Sur un maximum possible de 100 points, les propositions les plus soutenues ont été le frein à l'endettement dans les assurances sociales - notamment l'AVS et l'assurance invalidité (AI) - (37 points), une simplification de la TVA (36 points) et une dépolitisation des critères de fixation des rentes du 2e pilier (35 points).


Question européenne en retrait

La question européenne n'apparaît en revanche qu'en milieu de classement. La clarification des relations avec l'Union européenne par le biais d'un accord-cadre n'a ainsi récolté que 17 points auprès des économistes consultés.

L'introduction d'un frein à l'endettement pour les assurances sociales, à l'image de celui pour les finances de la Confédération mis en vigueur en 2003, va dans le sens d'une étude publiée en novembre par Avenir Suisse.

Les économistes soutiennent aussi l'idée de dépolitiser les paramètres de fixation des rentes du 2e pilier. Le taux de conversion et le taux minimal LPP devraient être déterminés de manière technique en fonction de l'espérance de vie et de la situation des marchés financiers, et non plus sur la base de décisions politiques du Conseil fédéral, voire du peuple.

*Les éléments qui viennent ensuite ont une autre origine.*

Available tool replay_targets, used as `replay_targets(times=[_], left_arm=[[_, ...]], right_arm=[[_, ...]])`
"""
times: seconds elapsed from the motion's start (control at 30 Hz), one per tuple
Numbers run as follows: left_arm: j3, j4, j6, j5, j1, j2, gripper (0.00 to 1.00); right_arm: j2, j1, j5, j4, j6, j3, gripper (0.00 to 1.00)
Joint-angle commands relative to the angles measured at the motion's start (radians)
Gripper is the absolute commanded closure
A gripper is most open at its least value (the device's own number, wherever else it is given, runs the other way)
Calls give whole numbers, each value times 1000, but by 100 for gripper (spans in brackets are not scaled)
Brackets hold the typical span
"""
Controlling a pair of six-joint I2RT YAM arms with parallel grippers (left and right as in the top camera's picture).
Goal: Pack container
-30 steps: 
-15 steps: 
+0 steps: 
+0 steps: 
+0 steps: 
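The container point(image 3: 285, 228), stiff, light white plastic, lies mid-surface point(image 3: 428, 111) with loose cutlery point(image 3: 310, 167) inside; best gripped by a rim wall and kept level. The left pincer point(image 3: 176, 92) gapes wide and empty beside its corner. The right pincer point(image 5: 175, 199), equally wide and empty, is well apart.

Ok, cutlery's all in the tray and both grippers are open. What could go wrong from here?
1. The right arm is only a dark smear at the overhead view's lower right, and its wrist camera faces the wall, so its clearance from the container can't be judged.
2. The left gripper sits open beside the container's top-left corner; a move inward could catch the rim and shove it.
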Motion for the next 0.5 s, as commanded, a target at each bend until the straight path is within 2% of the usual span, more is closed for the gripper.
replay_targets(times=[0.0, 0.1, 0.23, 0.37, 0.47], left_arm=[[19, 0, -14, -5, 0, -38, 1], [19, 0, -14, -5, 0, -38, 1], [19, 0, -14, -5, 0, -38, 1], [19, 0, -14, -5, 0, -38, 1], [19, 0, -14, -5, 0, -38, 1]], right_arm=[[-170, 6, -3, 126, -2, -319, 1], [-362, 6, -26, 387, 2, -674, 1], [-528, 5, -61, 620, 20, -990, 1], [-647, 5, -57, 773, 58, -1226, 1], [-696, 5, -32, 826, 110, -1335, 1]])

S'agissant du taux de TVA, le panel consulté penchait en faveur de la solution du taux unique. Mais le sondage a été réalisé avant la décision du 21 décembre du Conseil national, qui a enterré cette idée chère à l'ex-ministre des finances Hans-Rudolf Merz. Le gouvernement devra maintenant proposer un nouveau projet basé sur deux taux différents et une liste d'exceptions.

Parmi les spécialistes consultés par Avenir Suisse figurent notamment l'économiste en chef de la Confédération sur le départ Aymo Brunetti, le professeur de l'Université de Fribourg Reiner Eichenberger, l'économiste en chef de la banque Julius Bär Janwillem Acket, celui d'economiesuisse Rudolf Minsch, ou encore Beat Kappeler.